North's reputation for stirring controversy precedes him, and Cohen said with a laugh that it would take "two or three episodes" to spark one at WBBM. "It's not like he and I haven't talked about it," Cohen said.

Word of the new morning show comes on the heels of WBBM overtaking NBC-owned WMAQ-Ch. 5 in November's 10 p.m. news ratings. ("I don't want to diminish the help we've gotten from NBC's lead-in," Cohen said, "but I think we're doing a much better show.") And Cohen said a combination of that and the imminent availability of North and Jiggetts made Kiernan and him feel "we were ready to take on the next time period."

For what it's worth, some of this was suggested in an Oct. 17, 2008, Chicago Tribune column, three days after Cohen was named WBBM's president and general manager. That column noted that WBBM-AM "has had the stronger news brand of the two WBBMs for years," in part because of its emphasis on business and finance news.

"Here's a bold idea," the column offered. "Dump the 5 to 7 a.m. morning newscast that looks so much like the other early morning news shows, and draw from Cohen's experience at CNBC. Keep headlines, weather and traffic, but set up the dawn show as a local version of CNBC."

Cohen said Wednesday that neither business by itself nor sports by itself "was broad enough to sustain the time period," but combined he decided there might be potential.
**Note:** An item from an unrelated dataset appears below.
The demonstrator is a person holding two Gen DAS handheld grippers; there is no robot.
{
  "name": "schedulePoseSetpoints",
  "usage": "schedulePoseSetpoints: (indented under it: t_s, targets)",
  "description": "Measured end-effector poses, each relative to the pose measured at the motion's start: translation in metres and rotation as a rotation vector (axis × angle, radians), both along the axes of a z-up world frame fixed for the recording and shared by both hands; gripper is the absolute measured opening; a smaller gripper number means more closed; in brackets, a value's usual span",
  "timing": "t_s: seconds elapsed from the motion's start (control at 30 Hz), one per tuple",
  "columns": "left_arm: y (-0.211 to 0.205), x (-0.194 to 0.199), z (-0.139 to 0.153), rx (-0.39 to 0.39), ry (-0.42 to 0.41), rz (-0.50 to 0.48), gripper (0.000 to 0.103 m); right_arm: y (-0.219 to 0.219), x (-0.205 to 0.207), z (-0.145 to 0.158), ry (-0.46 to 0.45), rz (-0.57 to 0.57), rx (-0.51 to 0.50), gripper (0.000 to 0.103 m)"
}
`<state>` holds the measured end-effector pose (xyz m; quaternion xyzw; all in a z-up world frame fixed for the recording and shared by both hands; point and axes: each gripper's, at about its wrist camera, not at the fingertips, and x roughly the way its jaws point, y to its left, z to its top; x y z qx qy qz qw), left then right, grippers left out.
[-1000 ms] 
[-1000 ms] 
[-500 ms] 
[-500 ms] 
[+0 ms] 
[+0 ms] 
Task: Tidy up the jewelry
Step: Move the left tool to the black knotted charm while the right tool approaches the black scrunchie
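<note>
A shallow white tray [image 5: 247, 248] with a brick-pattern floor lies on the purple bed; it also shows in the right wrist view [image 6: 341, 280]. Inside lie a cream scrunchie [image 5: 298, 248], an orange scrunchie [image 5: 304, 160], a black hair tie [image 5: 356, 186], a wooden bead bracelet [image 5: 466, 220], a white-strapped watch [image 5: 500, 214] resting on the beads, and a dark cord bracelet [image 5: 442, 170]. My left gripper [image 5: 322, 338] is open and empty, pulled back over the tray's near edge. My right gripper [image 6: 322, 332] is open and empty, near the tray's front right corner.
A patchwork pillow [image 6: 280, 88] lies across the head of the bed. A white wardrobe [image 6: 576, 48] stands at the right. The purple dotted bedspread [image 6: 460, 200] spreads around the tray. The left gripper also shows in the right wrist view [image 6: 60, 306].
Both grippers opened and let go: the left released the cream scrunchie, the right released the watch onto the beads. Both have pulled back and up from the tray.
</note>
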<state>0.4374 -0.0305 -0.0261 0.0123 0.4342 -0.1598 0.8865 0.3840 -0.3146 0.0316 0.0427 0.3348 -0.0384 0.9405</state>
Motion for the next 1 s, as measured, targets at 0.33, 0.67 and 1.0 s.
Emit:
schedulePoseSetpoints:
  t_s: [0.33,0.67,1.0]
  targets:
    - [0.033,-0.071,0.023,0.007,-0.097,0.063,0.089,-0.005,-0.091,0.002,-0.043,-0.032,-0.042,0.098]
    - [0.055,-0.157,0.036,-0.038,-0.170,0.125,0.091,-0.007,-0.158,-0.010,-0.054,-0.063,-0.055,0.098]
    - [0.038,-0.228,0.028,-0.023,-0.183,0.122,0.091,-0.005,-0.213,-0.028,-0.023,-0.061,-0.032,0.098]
It still might be a costly bust, in which case the onus is on Cohen, Kiernan, their team and the ways in which they have chosen to deviate from the newspaper guy's advice. But it's hardly gambling to bail on the current morning newscast.

"First of all, what we're doing doesn't work. To me, that was the easiest part of the decision," Cohen said. "We needed to do something different and we needed to do it in a way that was innovative and that we can execute at a high level consistently. To do that, we had to make a big commitment. ... So we're going to do our darndest to make this work."